◆ **TASK BRIEF**
In the lines below, look for "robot". Copy each line where it appears.

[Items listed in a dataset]
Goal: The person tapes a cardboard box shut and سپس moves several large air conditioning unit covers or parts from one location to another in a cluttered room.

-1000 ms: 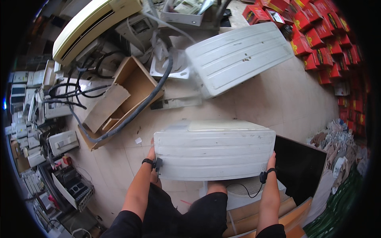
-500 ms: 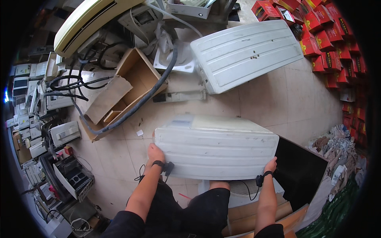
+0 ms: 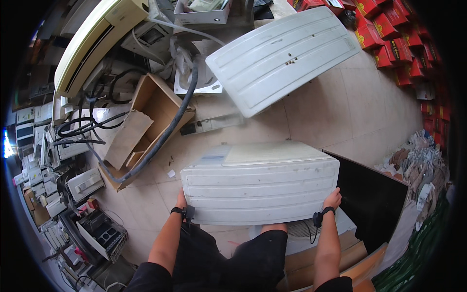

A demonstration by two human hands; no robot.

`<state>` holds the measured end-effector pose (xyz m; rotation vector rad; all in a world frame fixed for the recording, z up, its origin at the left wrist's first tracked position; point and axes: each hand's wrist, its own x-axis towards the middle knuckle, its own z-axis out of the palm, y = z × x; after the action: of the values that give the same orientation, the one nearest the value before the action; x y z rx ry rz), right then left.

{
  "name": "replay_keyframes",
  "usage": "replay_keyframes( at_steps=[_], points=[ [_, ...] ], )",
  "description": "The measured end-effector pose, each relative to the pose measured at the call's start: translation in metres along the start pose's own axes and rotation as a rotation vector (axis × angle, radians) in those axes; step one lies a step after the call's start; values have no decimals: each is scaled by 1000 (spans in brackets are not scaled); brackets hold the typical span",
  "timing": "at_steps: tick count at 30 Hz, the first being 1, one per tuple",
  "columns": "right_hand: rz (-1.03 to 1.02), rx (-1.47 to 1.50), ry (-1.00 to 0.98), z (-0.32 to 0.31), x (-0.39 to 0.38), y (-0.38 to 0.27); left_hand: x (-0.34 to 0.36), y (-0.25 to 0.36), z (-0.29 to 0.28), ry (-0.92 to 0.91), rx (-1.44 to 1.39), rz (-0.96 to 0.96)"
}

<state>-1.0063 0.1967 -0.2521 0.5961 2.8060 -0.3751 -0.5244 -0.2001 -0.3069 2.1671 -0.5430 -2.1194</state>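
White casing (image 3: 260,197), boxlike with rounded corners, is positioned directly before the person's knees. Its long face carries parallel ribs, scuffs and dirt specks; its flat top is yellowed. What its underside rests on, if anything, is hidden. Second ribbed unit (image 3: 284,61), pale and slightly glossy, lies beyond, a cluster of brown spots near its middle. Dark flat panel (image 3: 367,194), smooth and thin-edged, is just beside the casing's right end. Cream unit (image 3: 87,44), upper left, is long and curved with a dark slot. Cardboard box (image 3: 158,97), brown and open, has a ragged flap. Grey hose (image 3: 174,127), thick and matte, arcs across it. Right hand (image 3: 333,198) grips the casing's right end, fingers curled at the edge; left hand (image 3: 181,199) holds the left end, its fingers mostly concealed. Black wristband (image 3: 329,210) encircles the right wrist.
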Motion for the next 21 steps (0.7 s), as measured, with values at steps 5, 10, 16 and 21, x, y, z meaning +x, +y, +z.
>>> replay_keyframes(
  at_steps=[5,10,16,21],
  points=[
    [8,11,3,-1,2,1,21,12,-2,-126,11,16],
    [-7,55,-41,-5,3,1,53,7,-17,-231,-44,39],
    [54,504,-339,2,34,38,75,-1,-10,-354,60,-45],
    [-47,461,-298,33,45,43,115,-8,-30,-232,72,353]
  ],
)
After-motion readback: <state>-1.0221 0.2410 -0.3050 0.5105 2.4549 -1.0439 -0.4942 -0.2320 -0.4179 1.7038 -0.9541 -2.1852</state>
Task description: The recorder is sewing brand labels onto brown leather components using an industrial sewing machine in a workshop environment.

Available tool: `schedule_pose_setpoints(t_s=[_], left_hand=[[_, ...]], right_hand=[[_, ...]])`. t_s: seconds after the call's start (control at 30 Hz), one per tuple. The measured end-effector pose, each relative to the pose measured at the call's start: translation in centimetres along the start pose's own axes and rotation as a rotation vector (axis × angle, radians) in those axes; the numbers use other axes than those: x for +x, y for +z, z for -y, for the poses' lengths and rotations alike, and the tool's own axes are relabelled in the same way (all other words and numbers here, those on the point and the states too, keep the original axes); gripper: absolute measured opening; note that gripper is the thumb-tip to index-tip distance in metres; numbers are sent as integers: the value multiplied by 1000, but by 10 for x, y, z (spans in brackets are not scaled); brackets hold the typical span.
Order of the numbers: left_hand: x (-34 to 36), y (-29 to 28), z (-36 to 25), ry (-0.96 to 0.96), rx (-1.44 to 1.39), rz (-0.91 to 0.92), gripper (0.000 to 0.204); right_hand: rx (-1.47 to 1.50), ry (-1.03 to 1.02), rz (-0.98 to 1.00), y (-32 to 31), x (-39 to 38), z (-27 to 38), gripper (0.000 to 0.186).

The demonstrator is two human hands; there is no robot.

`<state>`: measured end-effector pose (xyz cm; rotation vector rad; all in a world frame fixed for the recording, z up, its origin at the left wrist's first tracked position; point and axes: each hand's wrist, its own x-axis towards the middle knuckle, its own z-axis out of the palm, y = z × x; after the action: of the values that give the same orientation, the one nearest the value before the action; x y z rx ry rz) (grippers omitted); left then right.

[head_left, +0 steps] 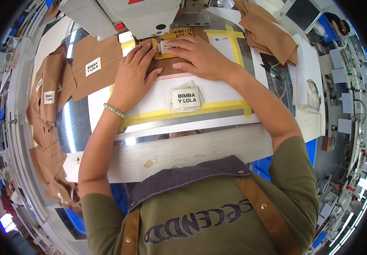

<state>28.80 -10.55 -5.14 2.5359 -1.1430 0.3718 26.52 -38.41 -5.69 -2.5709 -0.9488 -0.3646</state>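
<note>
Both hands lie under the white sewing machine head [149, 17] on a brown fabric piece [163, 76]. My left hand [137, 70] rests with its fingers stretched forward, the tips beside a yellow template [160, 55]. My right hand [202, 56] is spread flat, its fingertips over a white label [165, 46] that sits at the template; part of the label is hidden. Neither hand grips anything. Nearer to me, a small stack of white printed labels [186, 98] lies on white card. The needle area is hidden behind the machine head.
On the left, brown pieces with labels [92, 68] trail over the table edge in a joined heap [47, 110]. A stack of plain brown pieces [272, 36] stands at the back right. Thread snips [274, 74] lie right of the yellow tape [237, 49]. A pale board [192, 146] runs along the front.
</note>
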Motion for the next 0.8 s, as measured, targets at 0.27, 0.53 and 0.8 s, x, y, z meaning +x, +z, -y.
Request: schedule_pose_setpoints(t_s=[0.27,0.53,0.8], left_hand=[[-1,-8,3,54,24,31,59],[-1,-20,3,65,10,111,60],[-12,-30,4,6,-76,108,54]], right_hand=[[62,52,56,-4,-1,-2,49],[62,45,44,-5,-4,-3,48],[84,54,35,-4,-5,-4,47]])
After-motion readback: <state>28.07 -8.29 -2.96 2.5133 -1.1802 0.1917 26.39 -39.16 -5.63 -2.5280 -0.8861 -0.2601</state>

◆ **EXPECTED OUTPUT**
A demonstration by two human hands; no robot.
The demonstrator is two human hands; there is no robot.

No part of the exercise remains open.